Not everybody knows about "A force more Powerful", a documentry about various non violent struggles that happened across the globe during 20th century including सविनय अवज्ञा आन्दोलन led my Gandhi ji himself and many others. I watched only two stories, one about the civil disobedience movement in India and another one from Nashville, US that proved a major stepping stone in the civil rights movement. The stories, to say the least, fill you with hope because these are the tools that have given power to those who had none. People with no other recourse, no other option have turned to non violence and have defeated social evils, big evil regimes and what not.

However when one comes across incidents like Rwanda Genocide, the hope starts to look so blasphamous ! In Rwanda, between 6th of April and mid of july, 1994, alleged hutu militia killed an estimated 8,00,000 to 10,00,000 Rwandans, mostly tutsis but severel hutus also. What does one do in such a situation? Does non-violence even makes sense in such scenarios? Even Gandhi ji was faced with the same question during the second world war when holocast was going on. I am not sure what his stand was but he probably stuck to his stand saying instead of hiding, jews should come out in great numbers on roads and protest. Something to this accord. Of course, jews chose not to heed him.
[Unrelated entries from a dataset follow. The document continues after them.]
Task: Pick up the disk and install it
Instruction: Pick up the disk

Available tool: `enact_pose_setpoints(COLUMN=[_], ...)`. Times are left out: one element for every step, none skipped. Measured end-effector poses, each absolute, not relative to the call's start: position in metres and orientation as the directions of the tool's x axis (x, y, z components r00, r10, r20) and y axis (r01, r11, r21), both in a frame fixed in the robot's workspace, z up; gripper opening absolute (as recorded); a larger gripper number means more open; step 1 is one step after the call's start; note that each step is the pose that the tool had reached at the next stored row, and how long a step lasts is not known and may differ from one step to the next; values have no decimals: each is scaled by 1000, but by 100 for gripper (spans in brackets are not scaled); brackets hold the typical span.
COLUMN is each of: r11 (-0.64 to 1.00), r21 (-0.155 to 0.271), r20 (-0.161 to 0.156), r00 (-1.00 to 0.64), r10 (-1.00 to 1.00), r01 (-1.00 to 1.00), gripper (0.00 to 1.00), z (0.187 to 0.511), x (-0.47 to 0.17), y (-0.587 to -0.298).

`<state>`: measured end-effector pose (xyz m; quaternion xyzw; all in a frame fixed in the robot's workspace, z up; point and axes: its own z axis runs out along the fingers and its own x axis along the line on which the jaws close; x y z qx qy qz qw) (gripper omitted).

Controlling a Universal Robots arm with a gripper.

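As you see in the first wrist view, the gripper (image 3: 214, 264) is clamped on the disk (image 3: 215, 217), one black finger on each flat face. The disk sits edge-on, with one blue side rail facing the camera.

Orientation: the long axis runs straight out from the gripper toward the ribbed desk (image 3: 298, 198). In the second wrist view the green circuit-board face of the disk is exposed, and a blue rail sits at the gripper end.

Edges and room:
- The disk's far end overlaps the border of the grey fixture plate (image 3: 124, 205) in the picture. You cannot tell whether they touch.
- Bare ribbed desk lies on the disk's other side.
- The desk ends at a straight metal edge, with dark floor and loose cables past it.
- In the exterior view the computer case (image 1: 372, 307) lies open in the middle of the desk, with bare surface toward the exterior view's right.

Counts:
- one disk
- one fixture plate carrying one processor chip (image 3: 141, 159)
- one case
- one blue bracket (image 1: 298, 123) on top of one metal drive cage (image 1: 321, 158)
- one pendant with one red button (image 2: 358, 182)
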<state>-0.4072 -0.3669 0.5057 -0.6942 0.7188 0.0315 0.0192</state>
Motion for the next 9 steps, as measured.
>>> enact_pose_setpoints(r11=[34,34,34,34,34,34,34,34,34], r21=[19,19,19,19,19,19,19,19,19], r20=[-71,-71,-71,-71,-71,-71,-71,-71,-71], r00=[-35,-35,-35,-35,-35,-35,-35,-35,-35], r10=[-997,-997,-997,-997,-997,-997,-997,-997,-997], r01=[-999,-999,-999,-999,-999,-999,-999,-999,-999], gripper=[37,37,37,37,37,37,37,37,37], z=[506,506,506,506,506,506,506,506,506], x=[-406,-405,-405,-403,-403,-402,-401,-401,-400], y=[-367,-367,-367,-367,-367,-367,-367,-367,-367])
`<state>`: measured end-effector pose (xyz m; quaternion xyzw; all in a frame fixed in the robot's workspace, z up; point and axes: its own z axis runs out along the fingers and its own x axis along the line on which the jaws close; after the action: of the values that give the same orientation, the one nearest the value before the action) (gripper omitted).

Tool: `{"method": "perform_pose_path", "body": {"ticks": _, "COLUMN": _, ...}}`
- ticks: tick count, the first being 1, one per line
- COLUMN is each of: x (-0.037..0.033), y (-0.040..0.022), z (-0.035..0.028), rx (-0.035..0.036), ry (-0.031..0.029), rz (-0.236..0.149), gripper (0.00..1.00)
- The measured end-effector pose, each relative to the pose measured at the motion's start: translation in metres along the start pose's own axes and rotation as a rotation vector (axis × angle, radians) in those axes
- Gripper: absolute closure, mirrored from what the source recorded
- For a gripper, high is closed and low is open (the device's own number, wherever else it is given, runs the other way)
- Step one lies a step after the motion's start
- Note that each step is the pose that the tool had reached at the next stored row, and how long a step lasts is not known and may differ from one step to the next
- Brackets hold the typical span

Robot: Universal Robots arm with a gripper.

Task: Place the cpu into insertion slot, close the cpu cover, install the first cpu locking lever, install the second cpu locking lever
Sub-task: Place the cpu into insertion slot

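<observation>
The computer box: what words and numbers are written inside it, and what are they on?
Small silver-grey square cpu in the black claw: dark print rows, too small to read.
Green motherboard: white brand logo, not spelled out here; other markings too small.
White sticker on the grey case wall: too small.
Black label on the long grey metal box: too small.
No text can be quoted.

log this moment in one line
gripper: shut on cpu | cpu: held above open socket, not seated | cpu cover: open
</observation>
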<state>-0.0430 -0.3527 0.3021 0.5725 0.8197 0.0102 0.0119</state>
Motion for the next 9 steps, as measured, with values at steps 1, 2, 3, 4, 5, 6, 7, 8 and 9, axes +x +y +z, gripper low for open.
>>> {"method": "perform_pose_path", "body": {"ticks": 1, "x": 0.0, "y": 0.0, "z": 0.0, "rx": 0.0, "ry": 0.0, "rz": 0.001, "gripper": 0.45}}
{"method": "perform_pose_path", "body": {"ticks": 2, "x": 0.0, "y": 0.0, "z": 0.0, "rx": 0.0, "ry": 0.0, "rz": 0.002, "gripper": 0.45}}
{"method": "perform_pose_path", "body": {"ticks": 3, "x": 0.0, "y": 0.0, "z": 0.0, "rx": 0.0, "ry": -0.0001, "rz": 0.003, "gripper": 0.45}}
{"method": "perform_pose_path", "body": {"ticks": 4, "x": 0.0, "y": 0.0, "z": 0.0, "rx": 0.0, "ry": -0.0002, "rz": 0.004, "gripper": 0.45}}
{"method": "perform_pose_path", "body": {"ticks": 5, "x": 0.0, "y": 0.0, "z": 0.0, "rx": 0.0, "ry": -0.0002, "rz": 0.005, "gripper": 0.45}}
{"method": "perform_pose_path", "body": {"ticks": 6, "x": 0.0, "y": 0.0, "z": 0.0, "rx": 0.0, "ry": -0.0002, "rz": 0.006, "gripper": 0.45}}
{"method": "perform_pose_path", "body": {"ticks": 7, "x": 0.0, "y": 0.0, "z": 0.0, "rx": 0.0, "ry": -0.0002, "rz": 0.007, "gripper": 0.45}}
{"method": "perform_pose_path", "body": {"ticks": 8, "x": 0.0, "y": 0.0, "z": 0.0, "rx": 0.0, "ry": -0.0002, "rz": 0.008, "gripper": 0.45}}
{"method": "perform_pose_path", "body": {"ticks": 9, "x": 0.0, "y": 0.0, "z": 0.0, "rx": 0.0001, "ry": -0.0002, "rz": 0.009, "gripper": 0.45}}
But the question remains. What does one do in such conditions? The most basic assumption underlying the whole concept of satyagrah is the basic goodness of human nature, even if he is your enemy. Infact, one reason as to why satyagrah and nonviolence were so successful against british, may be attributed to the pride that they took in being very "fair" and "just" and that they wanted to at least pretend that they are good rulers. But what happens when that pretence of even basic humanity is dropped? When the other party is working with the single aim of eliminating you from the face of the earth and has no moral pangs about it?

3 comments:

Diwaker said...

As with a lot of other things, my take on this is that one size doesn't fit all. There's no single philosophy or ideology that you can apply at all times under all circumstances. Life is a series of trade-offs you make. Non-violence works sometimes, but not always.

Anonymous said...

I guess the interesting question is did Gandhiji think that one size doesn't fit all? Something tells me that he believed in non-violence no matter what evil lay on the other side. -- Priyendra

Anonymous said...

I had this discussion with some of my friends a few days back...in my opinion success of Gandhian philosophy is definitely dependent on other side. In case british would have killed gandhi the first day (like RWANDA), gandhi wouldn't have succeded...
So gandhian way should be the first to be used..not the "only ONE" to be used.